The basic Civil War unit was a company, which was supposed to have 100 men. Almost all of these companies were raised in a single town or county. So all the soldiers in a company were neighbors or relatives. When a company got low in strength, many times one of its officers went back home to sign up new men for the company. Men also volunteered and came to the army to be in the company from their home, with their friends, relatives and neighbors. Letters from home to a man in the company often included news of neighbors at home. Letters home from the army told of men lost in battles, known to the folks at home.

Some units got furloughed, and the men could then go home to visit for a few weeks.

In southern units, many men left the army when nothing was going on during the winter, to be at home for spring plowing and planting. Many of these returned once the crop was in the ground, and faced little punishment, certainly not enough to deter them from going and helping keep their families from starvation when the army was in winter quarters.

Confederate cavalrymen were required to furnish their own horses.
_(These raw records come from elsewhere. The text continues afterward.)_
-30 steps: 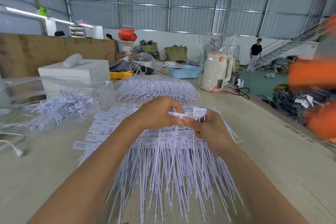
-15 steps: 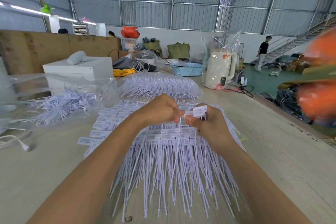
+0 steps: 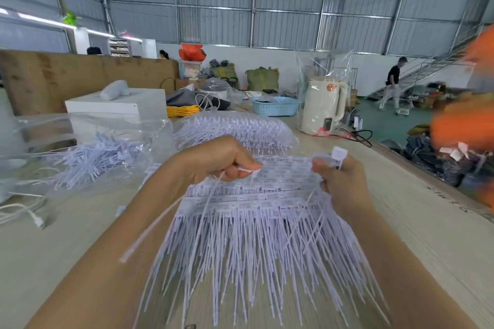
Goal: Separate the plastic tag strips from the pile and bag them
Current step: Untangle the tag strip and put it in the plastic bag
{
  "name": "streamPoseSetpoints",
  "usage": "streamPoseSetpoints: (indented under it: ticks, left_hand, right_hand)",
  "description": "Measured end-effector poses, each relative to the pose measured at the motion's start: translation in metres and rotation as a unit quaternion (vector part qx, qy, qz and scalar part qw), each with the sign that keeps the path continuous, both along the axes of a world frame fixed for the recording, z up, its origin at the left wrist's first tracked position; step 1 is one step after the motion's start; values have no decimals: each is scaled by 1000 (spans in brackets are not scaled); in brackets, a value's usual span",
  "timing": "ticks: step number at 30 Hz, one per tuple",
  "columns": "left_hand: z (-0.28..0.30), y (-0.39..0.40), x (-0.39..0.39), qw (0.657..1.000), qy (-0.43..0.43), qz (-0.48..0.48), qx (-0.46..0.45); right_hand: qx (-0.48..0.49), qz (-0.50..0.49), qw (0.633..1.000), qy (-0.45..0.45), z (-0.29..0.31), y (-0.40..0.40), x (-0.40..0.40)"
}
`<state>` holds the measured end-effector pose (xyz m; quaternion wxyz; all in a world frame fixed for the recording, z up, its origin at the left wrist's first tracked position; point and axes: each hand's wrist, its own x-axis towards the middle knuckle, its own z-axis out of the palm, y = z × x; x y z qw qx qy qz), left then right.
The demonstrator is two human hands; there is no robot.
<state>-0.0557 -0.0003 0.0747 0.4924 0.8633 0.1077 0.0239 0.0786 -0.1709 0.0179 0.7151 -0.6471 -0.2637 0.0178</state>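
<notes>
A pale wood-grain worktable (image 3: 417,224) runs through a big warehouse with corrugated metal walls, a green floor and a metal stair at the far right, where a person in a black shirt (image 3: 395,80) walks. On the table's far end stand a cream plastic kettle-like jug (image 3: 323,107) under clear wrapping, a light-blue perforated plastic basket (image 3: 275,106) and a white box (image 3: 117,105). A clear plastic bag (image 3: 88,152) at the left holds loose white strips, and another clear packet of them (image 3: 235,128) lies just beyond the hands. The broad pile of white plastic tag strips (image 3: 248,238) lies in the middle of the table, label heads away from the viewer in overlapping rows, thin tails pointing toward the viewer. The left hand (image 3: 219,160) has its fingers curled and pinches the head of one separated white tag strip (image 3: 171,211), whose long tail slants down and to the left, clear of the pile. The right hand (image 3: 339,179), raised over the pile's right edge, pinches a small cluster of tag heads (image 3: 337,155) between thumb and fingers, one label standing upright above the fingertips, tails hanging toward the pile. The two hands are apart.
</notes>
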Motion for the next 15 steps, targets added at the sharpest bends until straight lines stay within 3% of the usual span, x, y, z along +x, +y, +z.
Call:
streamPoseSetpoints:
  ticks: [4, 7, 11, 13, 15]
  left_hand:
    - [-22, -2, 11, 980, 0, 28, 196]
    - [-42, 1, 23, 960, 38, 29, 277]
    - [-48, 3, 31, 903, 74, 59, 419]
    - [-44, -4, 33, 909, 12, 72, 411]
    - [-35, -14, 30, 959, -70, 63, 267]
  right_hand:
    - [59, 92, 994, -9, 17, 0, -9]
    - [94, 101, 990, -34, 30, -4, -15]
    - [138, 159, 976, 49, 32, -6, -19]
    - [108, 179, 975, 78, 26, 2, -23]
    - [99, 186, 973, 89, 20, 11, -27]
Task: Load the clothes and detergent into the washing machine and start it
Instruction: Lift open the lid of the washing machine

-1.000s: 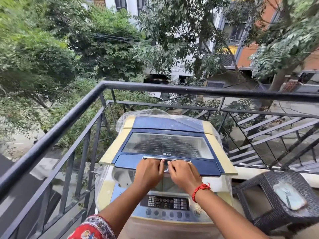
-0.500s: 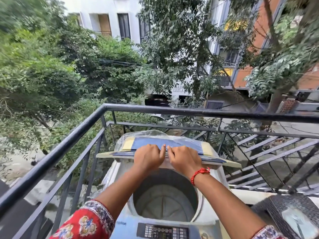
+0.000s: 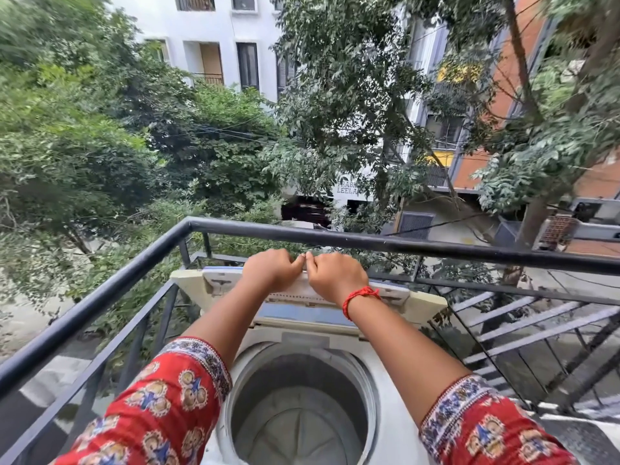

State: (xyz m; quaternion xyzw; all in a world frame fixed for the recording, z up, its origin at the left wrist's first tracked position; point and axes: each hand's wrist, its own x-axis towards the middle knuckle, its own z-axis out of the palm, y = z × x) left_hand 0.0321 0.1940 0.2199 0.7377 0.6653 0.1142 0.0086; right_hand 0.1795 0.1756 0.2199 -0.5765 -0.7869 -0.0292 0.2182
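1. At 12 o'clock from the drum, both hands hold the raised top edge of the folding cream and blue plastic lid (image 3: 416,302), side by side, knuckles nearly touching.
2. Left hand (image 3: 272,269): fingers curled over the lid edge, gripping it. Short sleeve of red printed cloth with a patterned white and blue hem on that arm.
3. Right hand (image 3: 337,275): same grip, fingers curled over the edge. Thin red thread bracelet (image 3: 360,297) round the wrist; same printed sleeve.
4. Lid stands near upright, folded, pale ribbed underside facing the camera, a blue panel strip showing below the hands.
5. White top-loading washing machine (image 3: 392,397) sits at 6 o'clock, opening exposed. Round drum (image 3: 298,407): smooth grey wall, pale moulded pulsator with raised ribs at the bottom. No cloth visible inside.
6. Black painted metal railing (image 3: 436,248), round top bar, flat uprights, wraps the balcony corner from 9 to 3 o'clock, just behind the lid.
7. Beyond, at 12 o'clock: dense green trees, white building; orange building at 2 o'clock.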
If a man's horse got killed, he had to come up with another one, or face being transferred to the infantry. Since the men got paid, if at all, in worthless Confederate paper dollars, and not many of those, and since the army itself was taking all the horses it could find from farmers near where the army happened to be, there were few horses a man could find to buy, or that he could afford, near the army. So a lot of Confederate cavalry troopers got to go home on "horse leave" to find a new mount, and then return to the army.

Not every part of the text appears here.